How Does Our Body Prevent Airborne Virions From Harming Us?
Whether
or not you drink your eight glasses of water every day, you have to
breathe 40,000 glasses of air each and every day. Your respiratory
system is equipped with a natural filtration mechanism, which works
24/7/365 to capture airborne virions in order to prevent them from
making you sick.
Your entire respiratory
system is covered in mucus. Every time you breathe in millions of
particles of various sizes, your respiratory system captures many of
those particles in order to prevent them from harming you. Think
about skipping a rock across a smooth lake; eventually, the friction
of the lake stops and swallows the rock. Your mucus lining traps
incoming virions, bacteria, and mold in just the same way. Then your
cilia hairs, though an undulation motion mimicking ocean waves, move
the virions up to your nasopharynx where you can blow them out or
swallow them down. The virions that bypass the cilia hair protection
system, which ends half way into your lungs, are the ones which do us
the most harm when they land deep within the lungs. Airborne
influenza virions do this quite efficiently, which is why they can
make you so sick.
Control IAQ to Prevent Illness
Since
mechanical engineers design and specify the machines and connected
delivery devices which cool, heat, and ventilate buildings, they
usually dial in the AHUs targeted grains of moisture. By controlling
the building’s temperature and grains of moisture, you may be
tangentially responsible for saving a life that may have otherwise
succumbed to influenza and the deadly bacterial infections that
accompany it. The biggest opportunities are in hospitals, schools,
and offices where lots of infected people are mixing with uninfected
and healthy (naïve) persons.
The Current H1N1 Pandemic, ‘Flu Season,’ and IAQ
Until
November 2009, the US H1N1 pandemic flu deaths and illnesses were
mostly from close contact with infected persons. I’ll explain why
warm, humid conditions reduce the efficient creation of droplet
nuclei while lowering the long airborne survival times necessary for
the annual wintertime flu season outbreaks. Now that the 2009-10
Northern Hemisphere’s wintertime outdoor weather has become dry
enough to influence a building’s indoor humidity levels, let’s
see how that affects flu season.
Low Grain Air and Flu Season
Scientists
and laypeople have speculated for years why flu season comes every
winter. Whether it is in the Northern or Southern hemisphere, there
is a surge of flu cases each winter. The most popular hypotheses have
been:
- Increased
indoor crowding
- Less ventilation
air
- Weakened human immune
systems
- Colder weather
- Lower indoor relative humidity levels
The last two reasons are the closest. Colder outdoor air holds fewer
grains of moisture, which means lower humidity levels indoors as the
cold air infiltrates the building, which is a primary flu season
factor for airborne transmission. As we all know from our handy
psychrometric charts, relative humidity is not the same as grains of
moisture. Understanding the impact of grains of moisture within
indoor air is critical in understanding how airborne flu transmission
affects flu season.
Low Grain Air and Airborne Virion Transmission
Low
grains of moisture air is the key to airborne flu virion infection
transmission. Low grain air provides an environment which not only
creates more airborne flu droplet nuclei when you spew them out, but
also keeps those flu virions airborne and alive longer, thereby
increasing flu transmission and infection rates.

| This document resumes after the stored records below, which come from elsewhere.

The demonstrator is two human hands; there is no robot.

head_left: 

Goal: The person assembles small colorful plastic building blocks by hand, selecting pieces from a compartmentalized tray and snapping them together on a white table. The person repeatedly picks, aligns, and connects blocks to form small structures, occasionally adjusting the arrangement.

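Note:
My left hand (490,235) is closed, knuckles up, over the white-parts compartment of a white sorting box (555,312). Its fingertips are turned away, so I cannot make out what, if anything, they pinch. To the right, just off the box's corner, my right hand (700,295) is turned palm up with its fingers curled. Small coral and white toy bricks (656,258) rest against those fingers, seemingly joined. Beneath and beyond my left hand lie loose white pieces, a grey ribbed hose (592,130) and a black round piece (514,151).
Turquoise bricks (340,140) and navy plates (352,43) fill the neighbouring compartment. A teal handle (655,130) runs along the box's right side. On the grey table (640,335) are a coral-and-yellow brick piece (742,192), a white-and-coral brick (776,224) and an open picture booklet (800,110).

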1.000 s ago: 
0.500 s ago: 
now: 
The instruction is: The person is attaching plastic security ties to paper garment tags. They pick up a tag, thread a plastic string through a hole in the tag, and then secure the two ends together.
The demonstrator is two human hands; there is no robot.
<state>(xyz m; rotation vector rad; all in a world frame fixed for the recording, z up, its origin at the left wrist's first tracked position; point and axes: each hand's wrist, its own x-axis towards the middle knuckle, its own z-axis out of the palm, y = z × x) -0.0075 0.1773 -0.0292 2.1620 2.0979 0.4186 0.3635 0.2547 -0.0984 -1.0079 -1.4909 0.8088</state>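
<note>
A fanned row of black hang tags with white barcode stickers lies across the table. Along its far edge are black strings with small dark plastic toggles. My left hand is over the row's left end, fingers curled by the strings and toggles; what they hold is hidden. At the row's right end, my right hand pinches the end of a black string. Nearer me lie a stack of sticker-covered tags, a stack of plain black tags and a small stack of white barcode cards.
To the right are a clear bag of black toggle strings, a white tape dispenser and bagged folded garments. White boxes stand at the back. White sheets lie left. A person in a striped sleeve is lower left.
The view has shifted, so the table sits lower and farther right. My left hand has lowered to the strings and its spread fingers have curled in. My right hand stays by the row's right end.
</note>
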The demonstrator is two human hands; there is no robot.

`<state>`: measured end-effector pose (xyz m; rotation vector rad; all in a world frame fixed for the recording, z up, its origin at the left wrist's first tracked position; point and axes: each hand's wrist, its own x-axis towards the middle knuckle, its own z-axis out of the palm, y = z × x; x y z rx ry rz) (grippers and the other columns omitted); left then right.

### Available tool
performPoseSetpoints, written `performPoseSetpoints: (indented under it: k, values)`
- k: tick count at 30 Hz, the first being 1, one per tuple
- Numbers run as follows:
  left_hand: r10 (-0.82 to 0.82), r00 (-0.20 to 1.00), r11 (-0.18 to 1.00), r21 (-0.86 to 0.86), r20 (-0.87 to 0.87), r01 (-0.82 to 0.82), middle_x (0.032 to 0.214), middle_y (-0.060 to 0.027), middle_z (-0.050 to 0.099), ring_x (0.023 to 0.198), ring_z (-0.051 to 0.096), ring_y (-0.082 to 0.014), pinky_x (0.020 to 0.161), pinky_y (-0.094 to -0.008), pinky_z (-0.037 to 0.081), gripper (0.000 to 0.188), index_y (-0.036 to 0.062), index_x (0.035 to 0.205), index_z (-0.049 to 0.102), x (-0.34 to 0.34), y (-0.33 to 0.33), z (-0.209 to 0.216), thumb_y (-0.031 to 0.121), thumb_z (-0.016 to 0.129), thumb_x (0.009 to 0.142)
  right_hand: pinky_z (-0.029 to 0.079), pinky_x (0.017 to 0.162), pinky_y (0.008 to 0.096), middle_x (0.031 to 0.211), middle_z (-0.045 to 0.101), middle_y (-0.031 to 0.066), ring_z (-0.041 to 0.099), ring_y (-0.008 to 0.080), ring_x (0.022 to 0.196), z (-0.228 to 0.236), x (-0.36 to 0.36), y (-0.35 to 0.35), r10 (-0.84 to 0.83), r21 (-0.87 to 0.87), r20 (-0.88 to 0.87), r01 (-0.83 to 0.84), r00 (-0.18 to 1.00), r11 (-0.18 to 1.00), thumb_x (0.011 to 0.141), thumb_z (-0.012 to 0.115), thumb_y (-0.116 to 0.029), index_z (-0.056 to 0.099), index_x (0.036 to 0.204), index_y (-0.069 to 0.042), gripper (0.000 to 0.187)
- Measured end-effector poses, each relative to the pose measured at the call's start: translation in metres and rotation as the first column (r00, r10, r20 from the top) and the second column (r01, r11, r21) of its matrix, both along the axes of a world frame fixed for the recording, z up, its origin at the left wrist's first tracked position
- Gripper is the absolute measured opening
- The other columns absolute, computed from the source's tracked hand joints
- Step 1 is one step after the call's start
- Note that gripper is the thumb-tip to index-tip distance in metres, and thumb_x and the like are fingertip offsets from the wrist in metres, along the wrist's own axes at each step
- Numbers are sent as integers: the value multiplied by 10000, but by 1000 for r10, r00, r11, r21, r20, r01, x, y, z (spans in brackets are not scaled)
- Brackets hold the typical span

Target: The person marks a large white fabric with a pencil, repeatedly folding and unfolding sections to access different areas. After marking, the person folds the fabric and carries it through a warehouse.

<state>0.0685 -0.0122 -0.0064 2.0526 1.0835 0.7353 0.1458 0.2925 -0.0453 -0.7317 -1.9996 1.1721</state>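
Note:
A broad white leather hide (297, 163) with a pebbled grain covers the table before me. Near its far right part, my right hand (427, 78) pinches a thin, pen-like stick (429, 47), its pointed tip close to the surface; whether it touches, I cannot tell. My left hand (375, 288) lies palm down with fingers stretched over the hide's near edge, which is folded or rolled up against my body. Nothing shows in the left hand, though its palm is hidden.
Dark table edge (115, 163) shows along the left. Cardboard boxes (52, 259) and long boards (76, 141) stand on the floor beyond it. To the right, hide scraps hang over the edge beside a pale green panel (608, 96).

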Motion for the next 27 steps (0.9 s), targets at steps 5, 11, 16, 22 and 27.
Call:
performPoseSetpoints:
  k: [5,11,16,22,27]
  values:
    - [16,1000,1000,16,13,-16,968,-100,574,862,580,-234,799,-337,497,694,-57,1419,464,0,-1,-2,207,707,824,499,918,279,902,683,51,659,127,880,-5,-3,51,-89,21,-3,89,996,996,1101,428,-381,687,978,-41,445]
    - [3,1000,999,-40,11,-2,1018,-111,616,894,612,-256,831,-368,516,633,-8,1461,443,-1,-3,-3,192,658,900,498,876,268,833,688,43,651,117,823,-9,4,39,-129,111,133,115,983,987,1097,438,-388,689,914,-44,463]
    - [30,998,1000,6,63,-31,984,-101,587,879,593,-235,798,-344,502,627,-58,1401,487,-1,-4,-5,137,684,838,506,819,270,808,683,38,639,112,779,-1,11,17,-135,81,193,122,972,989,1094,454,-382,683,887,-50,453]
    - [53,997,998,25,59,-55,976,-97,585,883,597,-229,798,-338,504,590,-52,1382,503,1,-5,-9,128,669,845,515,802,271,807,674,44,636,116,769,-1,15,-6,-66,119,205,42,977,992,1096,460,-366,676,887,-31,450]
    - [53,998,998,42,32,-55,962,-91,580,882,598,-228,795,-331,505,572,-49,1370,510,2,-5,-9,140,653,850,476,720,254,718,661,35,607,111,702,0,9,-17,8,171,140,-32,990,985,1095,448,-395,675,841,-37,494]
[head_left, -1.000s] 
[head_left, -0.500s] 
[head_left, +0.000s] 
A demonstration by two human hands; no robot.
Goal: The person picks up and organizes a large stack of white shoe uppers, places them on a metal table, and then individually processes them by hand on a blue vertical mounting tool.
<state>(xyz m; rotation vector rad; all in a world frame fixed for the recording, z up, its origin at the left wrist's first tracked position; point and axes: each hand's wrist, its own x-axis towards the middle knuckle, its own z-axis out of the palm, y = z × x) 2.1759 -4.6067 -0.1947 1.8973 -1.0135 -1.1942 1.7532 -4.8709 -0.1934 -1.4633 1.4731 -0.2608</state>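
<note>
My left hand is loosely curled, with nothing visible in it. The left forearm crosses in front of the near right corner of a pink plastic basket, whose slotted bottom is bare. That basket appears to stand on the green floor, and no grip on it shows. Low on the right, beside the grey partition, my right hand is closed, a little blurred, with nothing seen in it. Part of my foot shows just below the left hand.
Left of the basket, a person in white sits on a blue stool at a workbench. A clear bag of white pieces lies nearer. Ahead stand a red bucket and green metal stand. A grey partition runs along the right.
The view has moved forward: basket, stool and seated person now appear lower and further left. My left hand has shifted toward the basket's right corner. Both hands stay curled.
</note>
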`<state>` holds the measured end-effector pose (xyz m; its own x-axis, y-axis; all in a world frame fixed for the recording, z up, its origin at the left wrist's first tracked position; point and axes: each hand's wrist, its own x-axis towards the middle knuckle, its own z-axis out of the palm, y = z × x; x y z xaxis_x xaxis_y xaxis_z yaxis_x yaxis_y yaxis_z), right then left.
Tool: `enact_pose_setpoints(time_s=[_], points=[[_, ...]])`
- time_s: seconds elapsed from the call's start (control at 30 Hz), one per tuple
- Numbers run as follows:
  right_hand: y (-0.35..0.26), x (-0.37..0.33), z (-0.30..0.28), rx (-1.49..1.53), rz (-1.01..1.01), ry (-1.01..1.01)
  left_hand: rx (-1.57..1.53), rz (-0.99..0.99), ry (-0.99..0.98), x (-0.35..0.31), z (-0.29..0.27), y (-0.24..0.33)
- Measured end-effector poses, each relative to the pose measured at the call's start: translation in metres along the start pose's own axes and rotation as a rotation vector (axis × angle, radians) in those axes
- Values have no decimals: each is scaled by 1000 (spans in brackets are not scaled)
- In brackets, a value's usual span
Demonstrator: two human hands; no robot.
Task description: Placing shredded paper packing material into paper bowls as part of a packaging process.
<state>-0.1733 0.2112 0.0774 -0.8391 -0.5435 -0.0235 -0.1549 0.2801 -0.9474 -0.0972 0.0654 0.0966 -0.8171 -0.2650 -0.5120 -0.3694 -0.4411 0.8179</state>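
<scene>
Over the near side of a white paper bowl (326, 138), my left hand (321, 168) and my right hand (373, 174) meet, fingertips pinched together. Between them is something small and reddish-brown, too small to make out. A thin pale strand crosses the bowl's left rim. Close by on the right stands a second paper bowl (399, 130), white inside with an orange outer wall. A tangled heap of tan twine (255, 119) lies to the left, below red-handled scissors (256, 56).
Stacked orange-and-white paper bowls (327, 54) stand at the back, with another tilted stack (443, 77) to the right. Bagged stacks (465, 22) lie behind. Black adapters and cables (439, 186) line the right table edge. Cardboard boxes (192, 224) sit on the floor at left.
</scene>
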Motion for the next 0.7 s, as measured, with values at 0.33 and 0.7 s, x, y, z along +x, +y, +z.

Science Crawls Out Of the Dark Age
Scientists
have known since the 1950s that flu virions survive better in low
relative humidity with low temperatures (which they didn’t know was
low grain air). By the ’60s, they were postulating that winter flu
season was due to low relative humidity indoor air and not to
crowding or less outdoor ventilation air.5,6
The latest breakthroughs came in 2007-08 when
influenza expert Professor Peter Palese7
and his colleagues at Mt. Sinai Medical School created a set of
brilliantly simple experiments: infect flu-susceptible Guinea pigs
within different temperatures and relative humidity environments.8
Since infected Guinea pigs can’t sneeze, cough, or shake their paws
with naïve (healthy) ones, it’s only through normal breathing
(think airborne transmission) that one flu-infected Guinea pig could
infect a naïve one. With lungs similar to ours, naïve Guinea pigs
are the perfect mammal to demonstrate airborne flu transmission in
relation to environmental conditions.
Palese
put infected and healthy pigs in two separate cages in order to
simulate the distance required for airborne transmission.9
While Palese’s experiments varied the relative humidity and
temperature, I’ve converted the results to grains of moisture. At
higher grain conditions (40 to 96 grains), none of the naïve pigs
got infected. When they dropped the conditions to below 38 grains,
fully 50% of the naïve pigs caught the flu. At 41° and 20% rh (7
grains), 100% of the naïve pigs were sickened by the flu! Palese had
demonstrated the connection between grains of moisture and airborne
flu transmission.
Humidity is Toxic to Airborne Flu
The
connection between low grains and airborne flu survival and
transmission becomes even stronger when you convert earlier airborne
survival rate experiments done in the 1950s, ’60s, and ’70s. I
converted those results into grains of moisture, and low grain air
infection rates synch up with earlier airborne influenza survival
experiments, which saw high flu survival in low grain air
conditions.
The Mt. Sinai scientists were part
of a long line of scientists who never connected relative humidity at
different temperatures with variable levels of grains of moisture.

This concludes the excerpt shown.